Can I use memcpy to write to multiple adjacent Standard Layout sub-objects?

99封情书 提交于 2019-12-07 02:59:39

问题


Disclaimer: This is trying to drill down on a larger problem, so please don't get hung up with whether the example makes any sense in practice.

And, yes, if you want to copy objects, please use / provide the copy-constructor. (But note how even the example does not copy a whole object; it tries to blit some memory over a few adjacent(Q.2) integers.)


Given a C++ Standard Layout struct, can I use memcpy to write to multiple (adjacent) sub-objects at once?

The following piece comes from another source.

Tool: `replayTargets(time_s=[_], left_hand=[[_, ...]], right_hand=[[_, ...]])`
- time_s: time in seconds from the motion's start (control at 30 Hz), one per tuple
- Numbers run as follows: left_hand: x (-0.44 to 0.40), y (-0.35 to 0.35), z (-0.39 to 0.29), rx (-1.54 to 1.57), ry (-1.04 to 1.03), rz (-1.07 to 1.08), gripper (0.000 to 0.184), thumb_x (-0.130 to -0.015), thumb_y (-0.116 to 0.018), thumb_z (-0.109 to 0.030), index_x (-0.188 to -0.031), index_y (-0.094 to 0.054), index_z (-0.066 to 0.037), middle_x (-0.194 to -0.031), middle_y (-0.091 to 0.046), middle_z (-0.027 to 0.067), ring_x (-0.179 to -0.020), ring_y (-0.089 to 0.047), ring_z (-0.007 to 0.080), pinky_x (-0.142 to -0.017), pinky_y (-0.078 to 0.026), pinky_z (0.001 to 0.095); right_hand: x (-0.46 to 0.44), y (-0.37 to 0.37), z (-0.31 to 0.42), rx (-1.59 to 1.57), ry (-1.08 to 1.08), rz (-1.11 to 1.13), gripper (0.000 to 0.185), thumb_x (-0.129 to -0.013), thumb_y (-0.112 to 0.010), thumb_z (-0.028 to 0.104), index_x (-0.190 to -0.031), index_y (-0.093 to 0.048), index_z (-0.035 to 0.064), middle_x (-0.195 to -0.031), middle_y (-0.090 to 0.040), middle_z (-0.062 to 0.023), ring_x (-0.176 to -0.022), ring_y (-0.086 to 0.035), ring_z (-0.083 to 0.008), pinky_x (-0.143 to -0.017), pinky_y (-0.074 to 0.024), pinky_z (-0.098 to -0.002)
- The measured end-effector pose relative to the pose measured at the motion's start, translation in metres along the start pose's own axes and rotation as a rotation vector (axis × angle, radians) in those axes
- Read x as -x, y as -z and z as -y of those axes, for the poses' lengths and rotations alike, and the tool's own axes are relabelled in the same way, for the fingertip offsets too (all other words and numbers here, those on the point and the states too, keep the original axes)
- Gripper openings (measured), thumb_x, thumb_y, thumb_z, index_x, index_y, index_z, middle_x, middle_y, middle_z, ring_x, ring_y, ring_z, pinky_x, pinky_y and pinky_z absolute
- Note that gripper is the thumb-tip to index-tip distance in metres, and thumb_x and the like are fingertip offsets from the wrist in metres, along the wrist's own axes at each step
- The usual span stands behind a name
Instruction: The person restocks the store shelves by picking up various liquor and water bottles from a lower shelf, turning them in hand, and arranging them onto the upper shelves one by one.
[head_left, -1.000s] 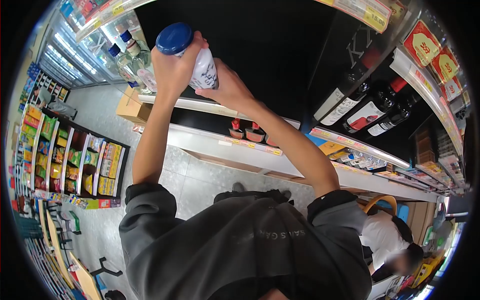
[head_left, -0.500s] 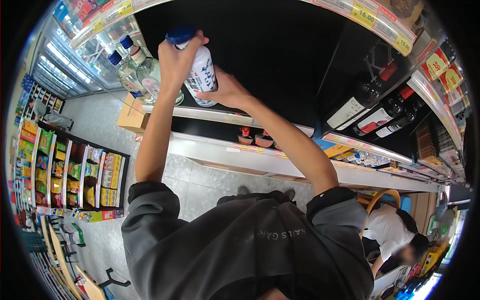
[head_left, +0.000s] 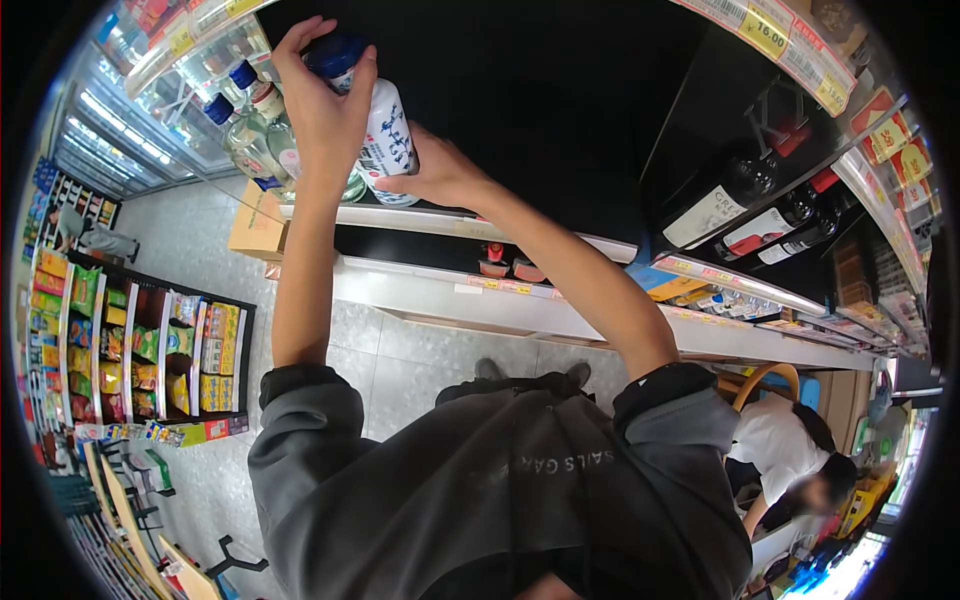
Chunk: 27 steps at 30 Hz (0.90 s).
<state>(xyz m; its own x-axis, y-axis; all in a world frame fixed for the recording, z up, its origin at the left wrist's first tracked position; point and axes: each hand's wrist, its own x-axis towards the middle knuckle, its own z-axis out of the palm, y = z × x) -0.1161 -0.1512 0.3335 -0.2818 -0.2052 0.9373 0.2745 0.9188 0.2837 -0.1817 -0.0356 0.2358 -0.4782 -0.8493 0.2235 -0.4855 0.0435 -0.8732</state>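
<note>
A white liquor bottle [head_left: 390,130] with blue floral print and dark lettering stands tilted at the front of the black shelf. My left hand [head_left: 322,110] is closed about its dark blue cap [head_left: 336,54], with the thumb on the near side and the fingers round the far side. Lower down, my right hand [head_left: 440,175] grips the bottle's body from the right, its thumb across the front near the base. Clear glass bottles [head_left: 250,140] with blue caps stand just left of my left hand, partly covered by it.
Wine bottles [head_left: 722,205] lie in a shelf bay on the right. A price-tag rail [head_left: 765,35] runs overhead. A cardboard box [head_left: 258,222] sits on the floor at left, beyond a snack rack [head_left: 150,345]. Another person [head_left: 780,450] bends at lower right.
The bottle and both hands have shifted slightly left and up in view. My left hand's fingers have spread more over the cap, and my right hand keeps its hold on the body.
</note>
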Motion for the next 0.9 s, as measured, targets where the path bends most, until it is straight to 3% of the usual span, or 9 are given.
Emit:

Complete example: ( https://ideone.com/1lP2Gd https://ideone.com/YXspBk)

#include <vector>
#include <iostream>
#include <assert.h>
#include <inttypes.h>
#include <stddef.h>
#include <memory.h>

struct MyStandardLayout {
    char mem_a;
    int16_t num_1;
    int32_t num_2;
    int64_t num_3;
    char mem_z;

    MyStandardLayout()
    : mem_a('a')
    , num_1(1 + (1 << 14))
    , num_2(1 + (1 << 30))
    , num_3(1LL + (1LL << 62))
    , mem_z('z')
    { }

    void print() const {
        std::cout << 
            "MySL Obj: " <<
            mem_a << " / " <<
            num_1 << " / " <<
            num_2 << " / " <<
            num_3 << " / " <<
            mem_z << "\n";
    }
};

void ZeroInts(MyStandardLayout* pObj) {
    const size_t first = offsetof(MyStandardLayout, num_1);
    const size_t third = offsetof(MyStandardLayout, num_3);
    std::cout << "ofs(1st) =  " << first << "\n";
    std::cout << "ofs(3rd) =  " << third << "\n";
    assert(third > first);
    const size_t delta = third - first;
    std::cout << "delta =  " << delta << "\n";
    const size_t sizeAll = delta + sizeof(MyStandardLayout::num_3);
    std::cout << "sizeAll =  " << sizeAll << "\n";

    std::vector<char> buf( sizeAll, 0 );
    memcpy(&pObj->num_1, &buf[0], sizeAll);
}

int main()
{
    MyStandardLayout obj;
    obj.print();
    ZeroInts(&obj);
    obj.print();

    return 0;
}

Given the wording in the C++ Standard:

9.2 Class Members

...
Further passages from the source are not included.